[[ DATA, beginning ]]
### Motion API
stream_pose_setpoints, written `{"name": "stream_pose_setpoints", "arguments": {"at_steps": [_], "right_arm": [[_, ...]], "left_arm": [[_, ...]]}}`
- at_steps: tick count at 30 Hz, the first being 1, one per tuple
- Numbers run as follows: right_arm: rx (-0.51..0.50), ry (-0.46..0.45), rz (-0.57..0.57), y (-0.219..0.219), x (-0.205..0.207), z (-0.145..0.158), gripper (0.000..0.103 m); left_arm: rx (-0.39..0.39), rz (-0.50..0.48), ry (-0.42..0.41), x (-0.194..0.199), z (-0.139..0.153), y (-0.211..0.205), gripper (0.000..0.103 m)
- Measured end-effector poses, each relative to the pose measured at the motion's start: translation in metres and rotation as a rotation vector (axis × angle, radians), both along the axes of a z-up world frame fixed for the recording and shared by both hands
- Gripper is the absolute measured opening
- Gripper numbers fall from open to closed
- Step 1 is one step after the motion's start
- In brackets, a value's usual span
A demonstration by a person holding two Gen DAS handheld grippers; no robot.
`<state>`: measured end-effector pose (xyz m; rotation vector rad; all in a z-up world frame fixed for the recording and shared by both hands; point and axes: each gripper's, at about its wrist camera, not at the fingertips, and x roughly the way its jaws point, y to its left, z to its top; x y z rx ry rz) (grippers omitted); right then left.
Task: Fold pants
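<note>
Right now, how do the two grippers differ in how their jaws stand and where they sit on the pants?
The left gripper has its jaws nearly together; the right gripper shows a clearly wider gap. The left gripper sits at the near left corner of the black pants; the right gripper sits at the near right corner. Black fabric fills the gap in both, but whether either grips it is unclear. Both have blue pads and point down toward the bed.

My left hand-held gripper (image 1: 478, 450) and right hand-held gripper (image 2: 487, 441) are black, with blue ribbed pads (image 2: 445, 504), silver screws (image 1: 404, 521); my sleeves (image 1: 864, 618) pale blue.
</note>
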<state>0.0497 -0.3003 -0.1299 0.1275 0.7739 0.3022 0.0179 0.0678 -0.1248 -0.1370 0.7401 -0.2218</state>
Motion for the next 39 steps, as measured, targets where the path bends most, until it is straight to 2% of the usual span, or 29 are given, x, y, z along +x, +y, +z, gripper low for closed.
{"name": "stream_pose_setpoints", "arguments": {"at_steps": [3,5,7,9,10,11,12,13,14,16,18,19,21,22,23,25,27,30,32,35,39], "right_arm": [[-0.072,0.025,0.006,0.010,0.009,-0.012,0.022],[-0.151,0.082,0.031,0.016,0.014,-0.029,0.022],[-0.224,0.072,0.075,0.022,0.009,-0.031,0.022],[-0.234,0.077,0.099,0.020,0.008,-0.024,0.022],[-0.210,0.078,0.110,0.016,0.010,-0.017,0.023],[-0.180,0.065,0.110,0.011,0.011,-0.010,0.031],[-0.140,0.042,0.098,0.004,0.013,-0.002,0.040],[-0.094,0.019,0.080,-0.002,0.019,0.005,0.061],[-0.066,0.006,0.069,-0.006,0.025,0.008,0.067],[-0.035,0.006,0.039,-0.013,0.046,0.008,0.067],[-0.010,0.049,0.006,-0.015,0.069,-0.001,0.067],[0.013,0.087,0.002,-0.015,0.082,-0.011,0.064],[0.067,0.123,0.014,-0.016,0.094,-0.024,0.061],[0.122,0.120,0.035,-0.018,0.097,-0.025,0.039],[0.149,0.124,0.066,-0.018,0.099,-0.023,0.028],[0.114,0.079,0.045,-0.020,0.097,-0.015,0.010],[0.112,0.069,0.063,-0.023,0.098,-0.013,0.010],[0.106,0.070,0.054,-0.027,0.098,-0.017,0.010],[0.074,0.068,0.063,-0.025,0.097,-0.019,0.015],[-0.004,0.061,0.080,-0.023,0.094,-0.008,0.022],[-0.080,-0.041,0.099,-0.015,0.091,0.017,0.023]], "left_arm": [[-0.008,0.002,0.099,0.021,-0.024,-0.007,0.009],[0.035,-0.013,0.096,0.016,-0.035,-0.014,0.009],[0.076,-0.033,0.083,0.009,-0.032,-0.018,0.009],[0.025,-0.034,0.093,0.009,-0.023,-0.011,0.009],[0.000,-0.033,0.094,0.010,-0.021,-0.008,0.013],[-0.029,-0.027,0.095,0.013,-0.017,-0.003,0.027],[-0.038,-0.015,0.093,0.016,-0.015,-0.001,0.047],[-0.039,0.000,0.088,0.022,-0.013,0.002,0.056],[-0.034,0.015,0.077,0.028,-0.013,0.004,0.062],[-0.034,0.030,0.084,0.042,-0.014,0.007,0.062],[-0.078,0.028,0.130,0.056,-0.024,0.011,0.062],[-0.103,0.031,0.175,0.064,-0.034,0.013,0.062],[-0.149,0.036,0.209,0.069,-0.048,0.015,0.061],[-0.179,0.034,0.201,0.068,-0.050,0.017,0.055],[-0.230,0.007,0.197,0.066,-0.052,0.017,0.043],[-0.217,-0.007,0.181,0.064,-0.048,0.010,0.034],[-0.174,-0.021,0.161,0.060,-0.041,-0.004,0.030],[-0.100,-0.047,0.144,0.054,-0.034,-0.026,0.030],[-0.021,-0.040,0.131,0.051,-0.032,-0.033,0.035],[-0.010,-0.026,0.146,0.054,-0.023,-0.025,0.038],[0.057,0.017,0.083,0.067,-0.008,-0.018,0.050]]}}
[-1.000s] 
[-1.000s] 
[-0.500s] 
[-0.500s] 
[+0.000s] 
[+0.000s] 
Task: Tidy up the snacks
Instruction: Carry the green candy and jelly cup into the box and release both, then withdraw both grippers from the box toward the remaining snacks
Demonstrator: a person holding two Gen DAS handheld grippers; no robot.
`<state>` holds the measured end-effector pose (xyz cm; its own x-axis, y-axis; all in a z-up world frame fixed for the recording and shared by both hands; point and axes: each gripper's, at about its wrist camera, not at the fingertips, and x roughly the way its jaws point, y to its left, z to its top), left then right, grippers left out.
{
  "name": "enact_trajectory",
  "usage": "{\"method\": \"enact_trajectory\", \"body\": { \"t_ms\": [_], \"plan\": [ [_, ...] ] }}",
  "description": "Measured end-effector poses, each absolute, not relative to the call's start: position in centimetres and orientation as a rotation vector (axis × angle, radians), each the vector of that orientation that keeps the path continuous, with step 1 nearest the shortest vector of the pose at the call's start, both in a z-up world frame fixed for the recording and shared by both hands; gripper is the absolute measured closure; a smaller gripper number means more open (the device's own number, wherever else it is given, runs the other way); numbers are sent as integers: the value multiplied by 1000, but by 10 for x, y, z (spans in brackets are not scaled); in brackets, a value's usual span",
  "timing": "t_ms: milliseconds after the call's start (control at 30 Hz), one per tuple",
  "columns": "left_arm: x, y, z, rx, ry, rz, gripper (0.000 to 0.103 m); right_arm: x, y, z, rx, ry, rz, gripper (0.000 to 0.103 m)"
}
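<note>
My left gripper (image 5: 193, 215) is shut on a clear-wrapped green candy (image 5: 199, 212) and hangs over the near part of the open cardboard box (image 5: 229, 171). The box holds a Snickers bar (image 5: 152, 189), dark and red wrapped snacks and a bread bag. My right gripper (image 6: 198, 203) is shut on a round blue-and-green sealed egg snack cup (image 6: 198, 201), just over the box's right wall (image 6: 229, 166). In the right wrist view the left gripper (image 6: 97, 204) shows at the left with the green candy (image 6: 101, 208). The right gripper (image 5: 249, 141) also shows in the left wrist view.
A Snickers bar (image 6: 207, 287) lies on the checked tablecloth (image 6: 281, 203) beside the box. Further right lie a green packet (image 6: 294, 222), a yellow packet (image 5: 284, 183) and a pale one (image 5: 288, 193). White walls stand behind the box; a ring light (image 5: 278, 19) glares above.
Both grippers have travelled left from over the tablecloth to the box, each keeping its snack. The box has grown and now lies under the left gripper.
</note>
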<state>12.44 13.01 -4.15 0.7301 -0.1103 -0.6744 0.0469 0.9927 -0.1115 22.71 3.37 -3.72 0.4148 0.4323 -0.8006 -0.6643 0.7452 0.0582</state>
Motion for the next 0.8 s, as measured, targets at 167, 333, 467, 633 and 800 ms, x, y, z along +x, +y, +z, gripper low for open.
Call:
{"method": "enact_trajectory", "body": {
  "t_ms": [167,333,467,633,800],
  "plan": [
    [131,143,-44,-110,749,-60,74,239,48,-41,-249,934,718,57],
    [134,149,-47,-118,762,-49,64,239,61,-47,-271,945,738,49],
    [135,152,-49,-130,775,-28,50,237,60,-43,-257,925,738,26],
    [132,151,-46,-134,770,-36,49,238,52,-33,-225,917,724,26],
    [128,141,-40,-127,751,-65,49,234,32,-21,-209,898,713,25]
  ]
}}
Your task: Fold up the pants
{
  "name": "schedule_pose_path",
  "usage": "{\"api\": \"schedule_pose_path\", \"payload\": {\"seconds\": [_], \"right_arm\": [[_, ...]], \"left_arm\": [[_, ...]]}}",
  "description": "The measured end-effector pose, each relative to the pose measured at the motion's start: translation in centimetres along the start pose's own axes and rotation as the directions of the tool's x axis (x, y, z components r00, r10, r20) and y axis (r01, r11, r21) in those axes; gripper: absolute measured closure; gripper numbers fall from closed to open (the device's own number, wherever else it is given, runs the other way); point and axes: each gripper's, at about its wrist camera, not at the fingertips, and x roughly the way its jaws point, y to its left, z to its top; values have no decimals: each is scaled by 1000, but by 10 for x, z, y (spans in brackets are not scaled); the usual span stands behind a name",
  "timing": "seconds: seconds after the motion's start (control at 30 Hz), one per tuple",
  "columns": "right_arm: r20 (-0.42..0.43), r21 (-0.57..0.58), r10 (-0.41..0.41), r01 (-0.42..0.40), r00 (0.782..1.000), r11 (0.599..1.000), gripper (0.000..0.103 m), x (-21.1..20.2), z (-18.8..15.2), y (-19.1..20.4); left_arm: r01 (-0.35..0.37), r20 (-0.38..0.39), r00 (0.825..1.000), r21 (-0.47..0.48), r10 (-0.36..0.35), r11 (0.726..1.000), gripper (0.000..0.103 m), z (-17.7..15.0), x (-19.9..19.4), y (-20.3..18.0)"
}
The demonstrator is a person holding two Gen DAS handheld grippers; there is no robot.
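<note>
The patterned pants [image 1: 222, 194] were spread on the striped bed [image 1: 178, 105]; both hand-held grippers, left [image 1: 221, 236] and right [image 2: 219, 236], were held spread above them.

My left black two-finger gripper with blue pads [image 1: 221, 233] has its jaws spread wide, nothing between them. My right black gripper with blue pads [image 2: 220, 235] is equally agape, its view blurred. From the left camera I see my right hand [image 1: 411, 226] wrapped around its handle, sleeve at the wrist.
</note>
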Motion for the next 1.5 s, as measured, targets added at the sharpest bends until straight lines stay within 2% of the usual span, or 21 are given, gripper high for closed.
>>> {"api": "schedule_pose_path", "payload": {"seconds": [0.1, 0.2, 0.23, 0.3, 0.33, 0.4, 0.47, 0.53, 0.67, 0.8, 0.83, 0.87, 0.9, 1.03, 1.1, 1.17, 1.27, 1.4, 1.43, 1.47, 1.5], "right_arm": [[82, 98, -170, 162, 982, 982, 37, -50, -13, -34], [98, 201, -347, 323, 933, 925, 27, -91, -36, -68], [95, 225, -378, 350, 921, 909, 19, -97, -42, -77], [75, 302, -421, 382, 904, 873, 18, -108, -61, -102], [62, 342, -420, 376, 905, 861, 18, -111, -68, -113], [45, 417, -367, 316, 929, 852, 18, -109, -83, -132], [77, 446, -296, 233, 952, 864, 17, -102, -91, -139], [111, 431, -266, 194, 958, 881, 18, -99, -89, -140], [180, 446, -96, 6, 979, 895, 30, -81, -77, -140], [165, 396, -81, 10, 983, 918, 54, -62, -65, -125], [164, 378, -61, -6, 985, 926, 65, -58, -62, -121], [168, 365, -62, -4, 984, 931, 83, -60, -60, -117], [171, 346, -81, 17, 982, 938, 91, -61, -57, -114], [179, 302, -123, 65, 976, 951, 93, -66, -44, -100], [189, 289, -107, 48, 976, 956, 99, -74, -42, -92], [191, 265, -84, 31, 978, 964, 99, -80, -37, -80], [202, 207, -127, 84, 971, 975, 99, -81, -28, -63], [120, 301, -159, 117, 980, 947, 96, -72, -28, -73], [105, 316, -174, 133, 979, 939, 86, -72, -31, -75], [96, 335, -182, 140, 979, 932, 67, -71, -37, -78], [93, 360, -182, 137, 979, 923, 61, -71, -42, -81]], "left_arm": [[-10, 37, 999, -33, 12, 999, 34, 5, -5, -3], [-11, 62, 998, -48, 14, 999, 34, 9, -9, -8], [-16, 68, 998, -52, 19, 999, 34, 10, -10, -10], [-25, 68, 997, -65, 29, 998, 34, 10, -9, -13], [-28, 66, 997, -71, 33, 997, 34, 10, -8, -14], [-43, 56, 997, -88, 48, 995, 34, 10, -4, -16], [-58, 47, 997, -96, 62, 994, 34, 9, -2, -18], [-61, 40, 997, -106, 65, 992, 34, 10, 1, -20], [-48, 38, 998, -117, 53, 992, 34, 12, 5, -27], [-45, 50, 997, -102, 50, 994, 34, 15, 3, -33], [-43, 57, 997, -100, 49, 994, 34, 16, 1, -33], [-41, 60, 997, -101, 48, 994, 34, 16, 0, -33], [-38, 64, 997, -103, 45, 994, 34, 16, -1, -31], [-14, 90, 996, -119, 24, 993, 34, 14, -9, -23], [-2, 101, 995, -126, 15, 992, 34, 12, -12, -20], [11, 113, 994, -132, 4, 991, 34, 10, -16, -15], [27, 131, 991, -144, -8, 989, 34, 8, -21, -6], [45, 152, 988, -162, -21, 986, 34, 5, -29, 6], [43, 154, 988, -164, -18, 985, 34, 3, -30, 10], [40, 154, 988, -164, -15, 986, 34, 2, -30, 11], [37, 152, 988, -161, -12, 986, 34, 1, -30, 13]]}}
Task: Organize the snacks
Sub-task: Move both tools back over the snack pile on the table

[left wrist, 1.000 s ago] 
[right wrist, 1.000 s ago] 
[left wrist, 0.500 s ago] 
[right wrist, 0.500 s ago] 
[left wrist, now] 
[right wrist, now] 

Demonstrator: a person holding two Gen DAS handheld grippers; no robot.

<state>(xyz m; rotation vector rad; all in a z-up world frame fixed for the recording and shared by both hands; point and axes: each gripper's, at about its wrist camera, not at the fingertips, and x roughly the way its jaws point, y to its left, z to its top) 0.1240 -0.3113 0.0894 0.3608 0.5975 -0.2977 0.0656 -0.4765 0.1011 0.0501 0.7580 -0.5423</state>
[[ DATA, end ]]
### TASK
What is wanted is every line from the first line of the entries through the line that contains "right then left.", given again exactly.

### TASK SOLUTION
### Motion API
stream_pose_setpoints, written `{"name": "stream_pose_setpoints", "arguments": {"at_steps": [_], "right_arm": [[_, ...]], "left_arm": [[_, ...]]}}`
- at_steps: tick count at 30 Hz, the first being 1, one per tuple
- Numbers run as follows: right_arm: rx (-0.51..0.50), ry (-0.46..0.45), rz (-0.57..0.57), y (-0.219..0.219), x (-0.205..0.207), z (-0.145..0.158), gripper (0.000..0.103 m); left_arm: rx (-0.39..0.39), rz (-0.50..0.48), ry (-0.42..0.41), x (-0.194..0.199), z (-0.139..0.153), y (-0.211..0.205), gripper (0.000..0.103 m)
- Measured end-effector poses, each relative to the pose measured at the motion's start: translation in metres and rotation as a rotation vector (axis × angle, radians), both along the axes of a z-up world frame fixed for the recording and shared by both hands
- Gripper is the absolute measured opening
- Gripper numbers fall from open to closed
- Step 1 is one step after the motion's start
- In brackets, a value's usual span
A demonstration by a person holding two Gen DAS handheld grippers; no robot.
`<state>`: measured end-effector pose (xyz m; rotation vector rad; all in a z-up world frame fixed for the recording and shared by both hands; point and axes: each gripper's, at about its wrist camera, not at the fingertips, and x roughly the way its jaws point, y to its left, z to its top; x y z rx ry rz) (grippers omitted); right then left.

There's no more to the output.